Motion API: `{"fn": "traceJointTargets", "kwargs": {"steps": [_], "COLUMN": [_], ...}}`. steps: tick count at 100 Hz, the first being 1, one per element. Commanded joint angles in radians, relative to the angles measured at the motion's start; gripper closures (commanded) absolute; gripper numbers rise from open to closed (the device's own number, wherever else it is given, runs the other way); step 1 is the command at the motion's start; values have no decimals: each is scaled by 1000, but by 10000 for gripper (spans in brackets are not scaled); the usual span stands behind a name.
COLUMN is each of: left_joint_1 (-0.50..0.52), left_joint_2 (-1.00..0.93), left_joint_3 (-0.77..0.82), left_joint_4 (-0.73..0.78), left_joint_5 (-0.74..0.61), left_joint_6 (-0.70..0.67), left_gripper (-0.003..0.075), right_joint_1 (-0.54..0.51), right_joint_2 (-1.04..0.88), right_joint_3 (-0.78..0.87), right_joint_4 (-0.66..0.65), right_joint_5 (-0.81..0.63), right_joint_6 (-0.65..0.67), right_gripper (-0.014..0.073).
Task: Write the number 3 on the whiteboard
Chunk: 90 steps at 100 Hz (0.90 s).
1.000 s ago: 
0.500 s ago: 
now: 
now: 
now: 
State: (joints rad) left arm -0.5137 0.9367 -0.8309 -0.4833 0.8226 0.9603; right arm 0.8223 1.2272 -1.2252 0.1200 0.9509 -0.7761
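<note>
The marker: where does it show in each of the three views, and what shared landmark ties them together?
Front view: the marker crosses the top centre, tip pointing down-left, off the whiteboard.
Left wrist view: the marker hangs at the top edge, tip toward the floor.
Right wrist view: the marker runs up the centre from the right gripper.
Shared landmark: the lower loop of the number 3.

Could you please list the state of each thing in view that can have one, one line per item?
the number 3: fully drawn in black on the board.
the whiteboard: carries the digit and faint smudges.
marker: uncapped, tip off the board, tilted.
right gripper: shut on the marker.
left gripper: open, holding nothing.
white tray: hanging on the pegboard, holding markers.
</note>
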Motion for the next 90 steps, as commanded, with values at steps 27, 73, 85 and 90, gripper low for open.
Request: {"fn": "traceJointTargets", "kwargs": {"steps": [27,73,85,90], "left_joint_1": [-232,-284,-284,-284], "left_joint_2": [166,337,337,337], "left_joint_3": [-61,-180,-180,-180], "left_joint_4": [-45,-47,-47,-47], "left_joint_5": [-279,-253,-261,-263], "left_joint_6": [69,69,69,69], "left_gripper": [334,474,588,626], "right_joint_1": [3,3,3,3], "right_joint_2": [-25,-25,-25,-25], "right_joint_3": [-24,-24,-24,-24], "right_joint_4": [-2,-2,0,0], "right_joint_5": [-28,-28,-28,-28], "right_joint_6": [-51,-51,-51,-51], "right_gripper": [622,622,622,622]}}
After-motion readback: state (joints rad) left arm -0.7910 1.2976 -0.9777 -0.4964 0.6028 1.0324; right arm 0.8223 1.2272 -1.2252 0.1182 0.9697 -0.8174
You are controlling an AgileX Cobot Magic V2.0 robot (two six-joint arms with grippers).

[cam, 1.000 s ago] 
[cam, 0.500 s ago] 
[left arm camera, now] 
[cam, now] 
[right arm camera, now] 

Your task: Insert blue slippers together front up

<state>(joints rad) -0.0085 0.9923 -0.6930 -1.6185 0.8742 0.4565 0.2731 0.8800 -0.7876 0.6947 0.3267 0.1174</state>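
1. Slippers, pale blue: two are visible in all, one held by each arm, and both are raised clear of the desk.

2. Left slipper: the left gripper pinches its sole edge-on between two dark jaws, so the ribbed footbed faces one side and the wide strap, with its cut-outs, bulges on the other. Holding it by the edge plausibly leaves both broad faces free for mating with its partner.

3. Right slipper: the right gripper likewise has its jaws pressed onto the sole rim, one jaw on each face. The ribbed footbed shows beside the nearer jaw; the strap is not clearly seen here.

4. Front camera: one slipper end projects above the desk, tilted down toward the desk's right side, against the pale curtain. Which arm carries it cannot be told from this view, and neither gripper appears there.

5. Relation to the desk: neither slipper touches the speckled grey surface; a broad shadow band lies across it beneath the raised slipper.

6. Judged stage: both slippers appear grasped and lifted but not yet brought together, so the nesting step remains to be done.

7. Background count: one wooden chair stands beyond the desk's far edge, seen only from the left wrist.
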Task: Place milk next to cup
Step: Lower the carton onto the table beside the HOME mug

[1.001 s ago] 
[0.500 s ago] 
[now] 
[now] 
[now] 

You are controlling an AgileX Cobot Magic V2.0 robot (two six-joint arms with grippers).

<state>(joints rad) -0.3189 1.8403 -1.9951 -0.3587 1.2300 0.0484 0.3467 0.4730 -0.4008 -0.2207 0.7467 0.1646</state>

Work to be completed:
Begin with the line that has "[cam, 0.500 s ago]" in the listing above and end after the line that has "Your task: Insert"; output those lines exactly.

Answer to this exercise:
[cam, 0.500 s ago] 
[left arm camera, now] 
[cam, now] 
[right arm camera, now] 

Your task: Insert blue slippers together front up

The response to the exercise is complete.